Onrust en rellen voor een plek
Vóór het vertrek was er in het kamp te Jatinegara veel onrust geweest rondom de plaatsing op de Kota Inten. Op allerlei manieren probeerden velen om mee te kunnen met dit laatste transport. Circa 200 Molukse burgers konden niet mee en moesten achterblijven. Kort na vertrek werden wel nog eens negen verstekelingen aan boord gevonden.

“De Collectie Vertelt…”
Eerder publiceerde het MHM over de tweede reis van de Kota Inten. Via deze link kunt U lezen over de inscheping, de haast die daarmee geboden was, het aantal stukken handbagage dat geoorloofd was en de passen die vereist waren om aan boord te komen en mee te varen naar Nederland.

Moeilijk Afscheid
Commanderend Officier Troepen (COT), Luit.-Kol. W.E.C. Detiger noteerde in zijn reisrapport dat het vertrek in alle stilte geschiedde omdat “dit het laatste Ambon-schip is; voor de achtergebleven Amb. families, die op de kade stonden, was het wel een zwaar ogenblik!”

Molukse passagiers t.m.v. de deklading op het dek van de Kota Inten

Te veel bagage
Er was weinig ruimte op het volgepakte schip. Veel mensen, veel materieel, immers zoveel mogelijk moest mee met dit laatste transport. Niet voor niets waren er strenge regels opgesteld waren voor mee te nemen bagage. Detiger noteert: “het is ook bij dit transport Ambonezen hetzelfde liedje; te veel bagage, welke aan boord geordend moest worden; in het kamp Ambon te Djakarta is hieraan niet de minste zorg besteed.”

uit: Het Vrije Volk 22 juni 1951

Scheepsberichten
De scheepsberichten in de kranten uit 1951 berichten over waar de schepen zich op een bepaalde datum bevonden. Op 30 mei voer de Kota Inten ten zuiden van Ceylon. Zij passeerde 6 juni Kaap Guardafui (Somalië). 12 juni deed ze Port Saïd aan. Op 18 juni voer ze om Gibraltar. Vrijdag 22 juni verscheen ze bij Hoek van Holland. In de avond meerde de Kota Inten af aan de Lloydkade in Rotterdam.

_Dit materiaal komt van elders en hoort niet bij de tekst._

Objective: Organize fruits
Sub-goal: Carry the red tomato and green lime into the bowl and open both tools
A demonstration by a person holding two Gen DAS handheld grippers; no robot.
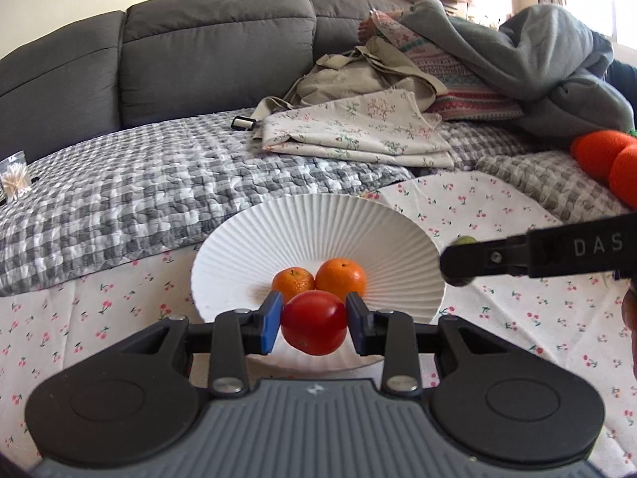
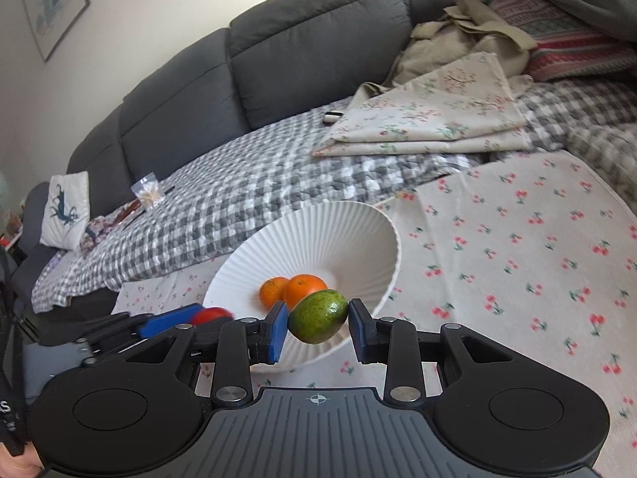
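Observation:
A white ribbed bowl (image 1: 278,219) stands on the cherry-print cloth and holds two oranges (image 1: 318,277). My left gripper (image 1: 314,324) is shut on a red tomato (image 1: 314,326), held over the bowl's near rim. My right gripper (image 2: 318,322) is shut on a green avocado (image 2: 318,314), held over the bowl's (image 2: 318,231) near right rim, with the oranges (image 2: 294,288) just behind it. The left gripper and the tomato (image 2: 211,314) show at the left in the right wrist view. The right gripper's finger (image 1: 537,255) shows at the right in the left wrist view.
The cherry-print cloth (image 2: 517,259) lies over a grey checked quilt (image 1: 139,191) on a dark grey sofa (image 1: 199,47). Folded floral fabric (image 1: 358,127), clothes and a grey blanket (image 1: 537,55) pile up behind. An orange plush (image 1: 609,159) lies at right.

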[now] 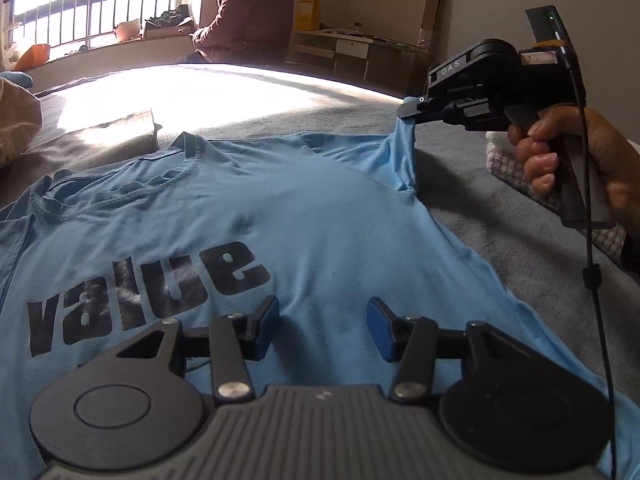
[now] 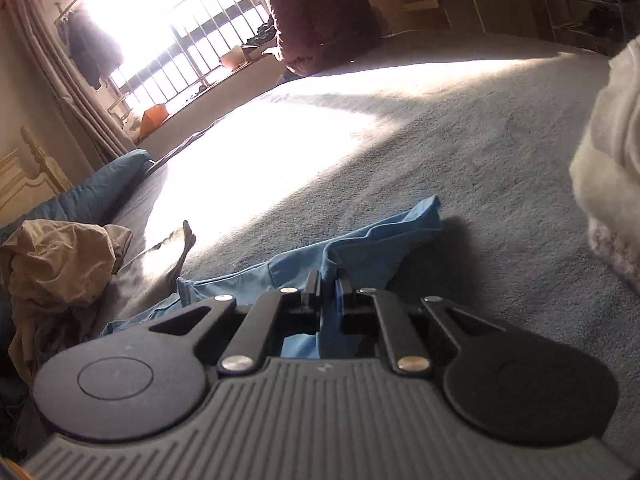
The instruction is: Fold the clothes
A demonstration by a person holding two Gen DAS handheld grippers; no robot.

V.l.n.r. Jan Maitimu, Pede, vader, Etus, moeder, Tjo, Oom Bong, 1954
(privécollectie Ririassa)

Familie Ririassa
Als 4-jarig jongetje kwam Ating Ririassa met zijn familie met de Kota Inten naar Nederland. 23 juni 1951 zette hij voet aan wal. Zijn verhaal en die over zijn familie publiceerde het MHM al in 2016. Klik op deze link om Ating’s verhaal te lezen.

Talib Turky:
“Wij waren de eerste Molukkers die in Nederland aankwamen.”

Talib Turky
“Ja mijn Opa Talib Turky en zijn familie zijn ook met de Kota Inten gekomen” zegt Dean Umarella uit Ridderkerk. “Heeft jouw Opa of jouw familie nog mooie verhalen over de overtocht?” vraag ik Dean. Dean zal navraag doen in zijn familie. Een paar weken later appt Dean me. “Ma’af, excuus! Opa Talib is met de eerste reis van de Kota Inten naar NL gekomen. Niet met de tweede reis zoals we altijd dachten.”

Passagierslijst
En dat blijkt te kloppen. Op de lijst met namen van de Kota Inten I van het Nationaal Archief staat de achternaam “Toerkie”. Soldaat 1e klasse M. Toerkie, met echtgenote Mira, dochter (1937) en zoon T. (1939!). En zoon T. is Talib. Op de officiële passagierslijst staat de naam Turky zelfs als “Torkkie”.

Zoon Talib
“Mijn naam is Talib Turky. Ik ben geboren op 10 maart 1940 in Morotai Noord Molukken als zoon van moeder Mira en vader Mutiara Turky. Vader was een Molukse KNIL soldaat van het XXIIIe Bataljon, gedetacheerd in Malang, Oost Java.”

Vader Mutiara
Begin Februari 1950 is vader Mutiara overgeplaatst naar kazerne Kromhout in Surabaya. “We moesten hier wachten op het schip dat ons zou overbrengen naar Nederland.” De Kota Inten lag een week aan de kade in de haven van Tanjung Perak. Ze kwam van Ambon. Talib: “Als ik mij niet vergis ging de eerste groep KNIL-militairen aan boord van MS Kota Inten in de derde week van Februari 1951 en zette daarna koers richting Nederland.”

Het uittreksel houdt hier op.